The air rushes out of my lungs, and somehow, I find myself returning her smile. “That’s just because I’m offering you tacos.”

“You can tell yourself that. And one day you might believe your own lies, but I’m enjoying the company, too.” Libby squeezes my fingers, taking a step toward me. She then looks up, holding my gaze. “That’s a lot of shit to deal with, especially carrying around a reminder every day, while trying to pretend you aren’t affected. You gave your energy to something bigger than all of us, and I figure losing that probably hurts more than your shoulder. But if you were strong enough to overcome that, you got this. Your identity didn’t end with your career path. You’re just out here being a hero in different ways.”

I trace my thumb over her first knuckle. It’s impossible to keep my guard up around a woman who doesn’t play by any of the standard rules. She’s a spitfire and seductress rolled up in a package I can’t take my eyes off of. A glimmer that’s bound to disappear as quickly as it appeared. “You’re brutal sometimes, you know that?”

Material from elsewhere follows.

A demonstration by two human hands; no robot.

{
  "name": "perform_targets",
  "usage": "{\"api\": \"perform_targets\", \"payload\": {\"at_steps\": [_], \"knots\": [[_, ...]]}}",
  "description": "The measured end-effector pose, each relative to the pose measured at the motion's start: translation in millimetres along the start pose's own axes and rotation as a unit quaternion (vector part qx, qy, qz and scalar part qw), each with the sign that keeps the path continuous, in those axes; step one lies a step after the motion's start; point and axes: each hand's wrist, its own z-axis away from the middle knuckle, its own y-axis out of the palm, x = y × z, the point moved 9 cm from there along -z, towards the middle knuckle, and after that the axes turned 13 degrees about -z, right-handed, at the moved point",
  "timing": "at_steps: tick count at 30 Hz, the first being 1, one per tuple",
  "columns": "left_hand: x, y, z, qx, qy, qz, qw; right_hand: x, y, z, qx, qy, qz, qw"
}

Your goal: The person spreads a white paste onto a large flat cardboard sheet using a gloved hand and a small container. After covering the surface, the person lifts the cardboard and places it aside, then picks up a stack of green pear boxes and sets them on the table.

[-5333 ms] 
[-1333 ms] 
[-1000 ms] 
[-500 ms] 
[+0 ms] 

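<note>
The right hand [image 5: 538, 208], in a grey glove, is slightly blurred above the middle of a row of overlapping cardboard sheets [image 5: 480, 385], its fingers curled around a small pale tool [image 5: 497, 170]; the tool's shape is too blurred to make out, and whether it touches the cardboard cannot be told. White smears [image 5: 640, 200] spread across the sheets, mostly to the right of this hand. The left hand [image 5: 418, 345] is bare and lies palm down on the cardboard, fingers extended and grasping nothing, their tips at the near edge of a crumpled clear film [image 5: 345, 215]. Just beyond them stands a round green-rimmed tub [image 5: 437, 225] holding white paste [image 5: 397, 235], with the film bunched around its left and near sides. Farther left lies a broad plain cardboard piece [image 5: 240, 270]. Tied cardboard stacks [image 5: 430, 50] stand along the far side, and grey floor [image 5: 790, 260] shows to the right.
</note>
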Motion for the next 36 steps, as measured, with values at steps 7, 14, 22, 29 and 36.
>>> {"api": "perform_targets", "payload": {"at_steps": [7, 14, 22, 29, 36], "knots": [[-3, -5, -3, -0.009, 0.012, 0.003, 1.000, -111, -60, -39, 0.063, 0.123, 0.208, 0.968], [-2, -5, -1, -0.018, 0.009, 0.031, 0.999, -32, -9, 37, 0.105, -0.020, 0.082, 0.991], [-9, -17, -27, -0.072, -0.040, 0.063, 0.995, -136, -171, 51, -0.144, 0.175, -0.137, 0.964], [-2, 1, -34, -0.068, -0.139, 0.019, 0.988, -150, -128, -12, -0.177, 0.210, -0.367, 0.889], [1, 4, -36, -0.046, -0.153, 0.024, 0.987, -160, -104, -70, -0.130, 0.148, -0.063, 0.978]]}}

Her grin widens, and she turns away, biting her lower lip. “Don’t get me wrong. Providing me with coffee and tacos is endearing in my book, and I didn’t know you before all of this, but I’m grateful to keep bumping into you. Not just because you’re hot and preventing caffeine withdraw and starvation, because I appreciate both of those things. It’s been nice having someone understanding to chat with, who doesn’t get offended by my brazen remarks, and tends to throw them right back.” She trails off and turns toward the ocean. “It’s refreshing.”

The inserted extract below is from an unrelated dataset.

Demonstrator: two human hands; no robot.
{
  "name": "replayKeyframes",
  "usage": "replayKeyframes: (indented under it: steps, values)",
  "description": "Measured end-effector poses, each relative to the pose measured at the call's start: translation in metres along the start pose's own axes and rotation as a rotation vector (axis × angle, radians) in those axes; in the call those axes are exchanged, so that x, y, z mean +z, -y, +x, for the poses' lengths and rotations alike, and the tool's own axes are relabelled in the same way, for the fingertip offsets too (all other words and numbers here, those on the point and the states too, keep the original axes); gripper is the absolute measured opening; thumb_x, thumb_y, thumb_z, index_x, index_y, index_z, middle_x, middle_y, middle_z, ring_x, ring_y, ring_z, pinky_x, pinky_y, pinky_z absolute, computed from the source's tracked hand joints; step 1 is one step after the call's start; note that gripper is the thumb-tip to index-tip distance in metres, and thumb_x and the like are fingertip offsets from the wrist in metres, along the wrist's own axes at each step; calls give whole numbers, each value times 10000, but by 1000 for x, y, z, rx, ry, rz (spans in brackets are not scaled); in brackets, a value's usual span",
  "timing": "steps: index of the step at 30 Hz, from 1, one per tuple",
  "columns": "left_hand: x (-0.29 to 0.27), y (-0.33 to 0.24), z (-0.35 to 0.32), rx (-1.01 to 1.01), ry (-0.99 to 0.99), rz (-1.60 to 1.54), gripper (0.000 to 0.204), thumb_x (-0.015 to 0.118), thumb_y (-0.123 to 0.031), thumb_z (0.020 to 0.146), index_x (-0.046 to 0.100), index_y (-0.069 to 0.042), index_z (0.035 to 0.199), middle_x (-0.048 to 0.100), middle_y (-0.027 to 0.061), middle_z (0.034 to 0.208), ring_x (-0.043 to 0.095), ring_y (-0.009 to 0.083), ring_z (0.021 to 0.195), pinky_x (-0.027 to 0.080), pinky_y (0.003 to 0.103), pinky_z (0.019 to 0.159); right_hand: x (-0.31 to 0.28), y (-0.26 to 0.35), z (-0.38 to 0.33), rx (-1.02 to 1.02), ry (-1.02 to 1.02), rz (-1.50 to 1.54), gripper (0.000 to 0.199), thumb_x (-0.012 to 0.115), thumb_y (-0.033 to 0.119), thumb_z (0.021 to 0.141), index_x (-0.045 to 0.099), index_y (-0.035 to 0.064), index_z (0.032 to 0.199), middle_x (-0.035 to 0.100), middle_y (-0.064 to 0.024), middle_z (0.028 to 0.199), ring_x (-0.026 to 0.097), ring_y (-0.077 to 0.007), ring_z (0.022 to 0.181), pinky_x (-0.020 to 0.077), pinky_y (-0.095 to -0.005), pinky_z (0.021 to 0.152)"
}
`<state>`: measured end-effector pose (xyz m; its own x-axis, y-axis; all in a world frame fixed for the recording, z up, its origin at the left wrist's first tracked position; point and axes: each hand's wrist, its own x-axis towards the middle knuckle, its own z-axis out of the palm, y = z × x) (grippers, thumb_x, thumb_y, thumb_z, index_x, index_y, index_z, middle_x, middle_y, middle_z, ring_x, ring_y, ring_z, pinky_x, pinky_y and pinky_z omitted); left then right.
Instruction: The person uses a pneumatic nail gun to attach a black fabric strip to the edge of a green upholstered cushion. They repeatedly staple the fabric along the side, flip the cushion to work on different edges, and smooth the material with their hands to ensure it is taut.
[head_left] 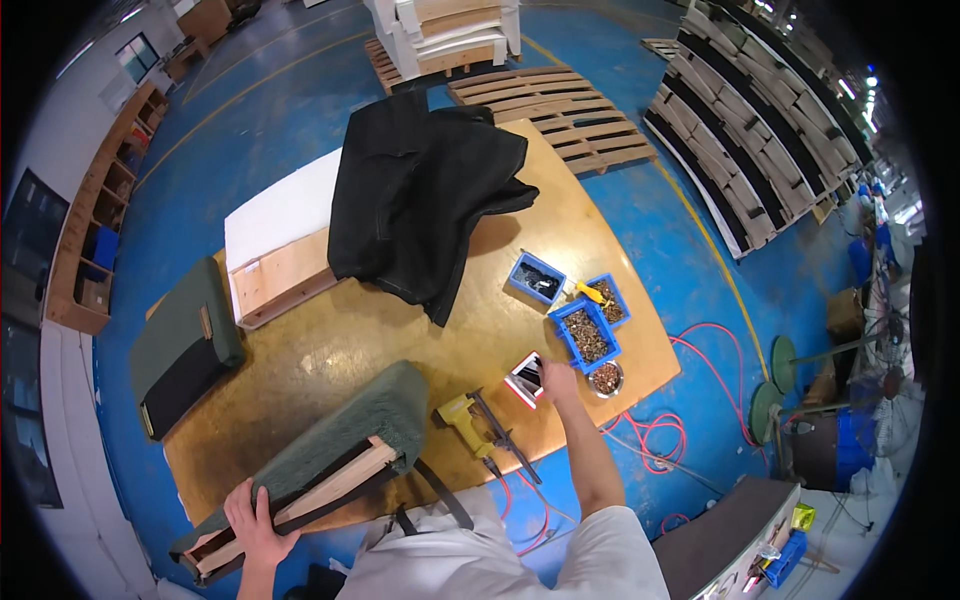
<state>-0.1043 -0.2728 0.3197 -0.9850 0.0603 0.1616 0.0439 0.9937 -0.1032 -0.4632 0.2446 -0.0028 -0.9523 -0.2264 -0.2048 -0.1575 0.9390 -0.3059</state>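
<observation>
A green upholstered furniture piece (370, 410), perhaps an armrest, lies along the near left of the table with its wooden frame showing. My left hand (258, 528) grips its near end, fingers over the fabric and thumb by the open frame. Further right, my right hand (557, 382) is at a small white and red box (522, 384) with dark contents. Its fingers are bent together there; whatever they hold is hidden. A yellow air staple gun (466, 426) lies between the green piece and the box.
Blue bins (586, 338) of small metal fasteners, a yellow-handled tool (592, 293) and a round bowl (606, 378) stand right. Black fabric (420, 200) drapes over a white-and-wood block (285, 275). Another green piece (185, 345) leans far left. Red hoses (655, 445) trail on the floor.
</observation>
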Motion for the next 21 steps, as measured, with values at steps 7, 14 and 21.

When she spins back to face me, she’s so close, right against me, the wind picks up, tossing her hair around her face. When she closes her eyes, I brush the loose pieces back, my skin caressing her soft cheek. Her eyelashes part and her face is soft as she stares up at me with those sparkling brown eyes.

Shit. I rock back. I’m about to lose it over someone I’ll probably never see again after this week. For so long, my brain has equated touch with pain, but my skin tingles from touching her, longing for the sensation again. I need to keep my head on. The walls up—walls she doesn’t even seem to recognize.

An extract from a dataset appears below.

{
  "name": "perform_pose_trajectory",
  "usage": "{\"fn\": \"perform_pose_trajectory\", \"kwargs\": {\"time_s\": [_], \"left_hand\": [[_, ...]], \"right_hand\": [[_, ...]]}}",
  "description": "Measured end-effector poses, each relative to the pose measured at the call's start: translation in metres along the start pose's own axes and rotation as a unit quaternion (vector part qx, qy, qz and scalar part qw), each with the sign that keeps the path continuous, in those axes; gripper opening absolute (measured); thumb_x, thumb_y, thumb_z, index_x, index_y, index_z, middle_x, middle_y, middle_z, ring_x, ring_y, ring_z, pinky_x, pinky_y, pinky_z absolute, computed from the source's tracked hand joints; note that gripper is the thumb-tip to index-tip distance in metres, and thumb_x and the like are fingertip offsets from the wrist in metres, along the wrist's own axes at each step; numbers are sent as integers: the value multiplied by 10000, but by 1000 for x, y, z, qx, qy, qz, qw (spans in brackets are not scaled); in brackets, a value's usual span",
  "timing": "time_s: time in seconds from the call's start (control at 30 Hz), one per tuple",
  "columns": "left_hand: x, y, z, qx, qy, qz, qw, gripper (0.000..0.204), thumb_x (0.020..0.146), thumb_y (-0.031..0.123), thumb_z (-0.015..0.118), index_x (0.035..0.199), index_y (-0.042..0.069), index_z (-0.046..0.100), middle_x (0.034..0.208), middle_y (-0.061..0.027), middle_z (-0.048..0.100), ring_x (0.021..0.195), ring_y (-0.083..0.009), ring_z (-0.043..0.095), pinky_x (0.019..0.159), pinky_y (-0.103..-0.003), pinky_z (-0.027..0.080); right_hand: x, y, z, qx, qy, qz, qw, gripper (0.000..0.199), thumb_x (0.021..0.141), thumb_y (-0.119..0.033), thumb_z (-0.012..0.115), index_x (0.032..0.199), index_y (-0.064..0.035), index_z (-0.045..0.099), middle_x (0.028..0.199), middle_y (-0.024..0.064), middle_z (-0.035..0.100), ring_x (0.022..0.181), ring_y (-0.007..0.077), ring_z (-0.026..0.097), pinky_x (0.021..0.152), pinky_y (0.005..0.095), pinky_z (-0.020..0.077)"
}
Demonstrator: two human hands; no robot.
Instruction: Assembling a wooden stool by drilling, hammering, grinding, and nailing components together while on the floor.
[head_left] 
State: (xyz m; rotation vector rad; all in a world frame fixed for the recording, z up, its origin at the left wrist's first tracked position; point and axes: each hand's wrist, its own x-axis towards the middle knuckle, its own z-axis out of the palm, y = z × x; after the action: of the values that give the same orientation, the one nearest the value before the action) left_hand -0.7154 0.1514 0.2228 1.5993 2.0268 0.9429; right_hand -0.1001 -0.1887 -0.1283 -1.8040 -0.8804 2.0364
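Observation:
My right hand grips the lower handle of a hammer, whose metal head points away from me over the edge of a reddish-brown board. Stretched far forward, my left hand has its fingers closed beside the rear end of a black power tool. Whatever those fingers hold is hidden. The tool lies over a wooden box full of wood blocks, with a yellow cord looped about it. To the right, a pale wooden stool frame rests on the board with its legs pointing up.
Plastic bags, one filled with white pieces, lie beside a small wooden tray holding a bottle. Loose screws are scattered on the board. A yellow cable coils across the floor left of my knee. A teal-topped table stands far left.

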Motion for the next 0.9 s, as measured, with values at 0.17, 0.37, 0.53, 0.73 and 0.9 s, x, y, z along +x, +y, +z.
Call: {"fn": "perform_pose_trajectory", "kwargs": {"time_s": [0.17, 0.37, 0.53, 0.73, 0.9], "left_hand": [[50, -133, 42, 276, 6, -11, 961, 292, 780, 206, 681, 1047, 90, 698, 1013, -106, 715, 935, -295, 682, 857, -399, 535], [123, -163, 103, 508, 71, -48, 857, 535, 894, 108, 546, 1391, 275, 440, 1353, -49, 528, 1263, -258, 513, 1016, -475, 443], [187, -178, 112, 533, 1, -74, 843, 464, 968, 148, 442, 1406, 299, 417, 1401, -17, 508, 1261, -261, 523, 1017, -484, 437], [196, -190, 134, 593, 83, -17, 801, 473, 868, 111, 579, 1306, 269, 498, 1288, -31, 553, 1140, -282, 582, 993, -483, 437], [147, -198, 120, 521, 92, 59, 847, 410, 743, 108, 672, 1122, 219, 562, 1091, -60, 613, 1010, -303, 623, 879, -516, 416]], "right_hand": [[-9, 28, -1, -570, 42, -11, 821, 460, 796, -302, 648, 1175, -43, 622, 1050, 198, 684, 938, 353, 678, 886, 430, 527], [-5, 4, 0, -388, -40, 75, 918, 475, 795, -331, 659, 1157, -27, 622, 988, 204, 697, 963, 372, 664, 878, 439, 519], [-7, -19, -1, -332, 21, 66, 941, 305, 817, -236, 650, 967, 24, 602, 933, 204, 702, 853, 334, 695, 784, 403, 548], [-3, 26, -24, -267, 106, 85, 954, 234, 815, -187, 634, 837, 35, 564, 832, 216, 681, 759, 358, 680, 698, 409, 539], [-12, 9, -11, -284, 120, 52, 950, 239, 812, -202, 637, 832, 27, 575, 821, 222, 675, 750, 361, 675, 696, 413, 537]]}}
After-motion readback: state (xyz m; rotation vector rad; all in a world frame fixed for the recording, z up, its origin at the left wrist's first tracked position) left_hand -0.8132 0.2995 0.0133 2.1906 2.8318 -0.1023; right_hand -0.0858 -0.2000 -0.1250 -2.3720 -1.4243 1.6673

And yet, she does. She doesn’t hound me with the usual questions, or even give me the usual reactions. It’s as if she sees right through the walls, but still senses and respects their presence.

I clear my throat as we continue walking. I’m so out of practice with this, but the silence is amplifying the thud of my heart in my ears. “So do you do anything for fun besides reading psychology books?”

An ironic question coming from me. For years, I’d lived and breathed for the SEALs. Maybe because I didn’t want to deal with any other reality. Coming home left me with scars I didn’t want to talk about, but I believed if I just kept moving and focusing on the next mission everything would be fine. Unfortunately, there’s always a last mission and the most memorable thing from mine is the smell of burning flesh.

“My dog appreciates when I hang out with her. She’s a black lab and has way more energy than me. Beckett hated it when I got her though. Guess I made the right choice there.” She kicks at a pile of sand. “Other than that, I work. I’m lucky to have time to curl up to a good horror movie.”

“Horror? That part of your research too?”

“A million problems Ashville has, possessed dolls and zombies are not among them-unless you count the guy who’s usually so high out of his mind, we’ve had to pick him up for walking around town with his pants around his ankles. He never did figure out why he was in trouble.”

“Sounds like an interesting town.”

Chapter Five

Libby

The air turns suddenly cooler as we begin our walk back to the condos. As the winds picks up, dragging the rolling clouds over the evening sky, I wish I’d brought a hair tie. It’s hard enough to walk against the wind when my entire body feels heavy from gorging on the Bangin’ Shrimp tacos and Jack’s Ritas.

Despite the cold wind, we end up dawdling along the shore, joking and laughing as the purple of twilight spreads along the horizon. It’s been a long time since I’ve felt the kind of ease that unwinds my entire core, and one evening with him has done that for my spirit.

He may not have taken me seriously earlier, but I can’t adequately express how much I have appreciated his company today. Having someone to laugh with is an often-underrated treasure.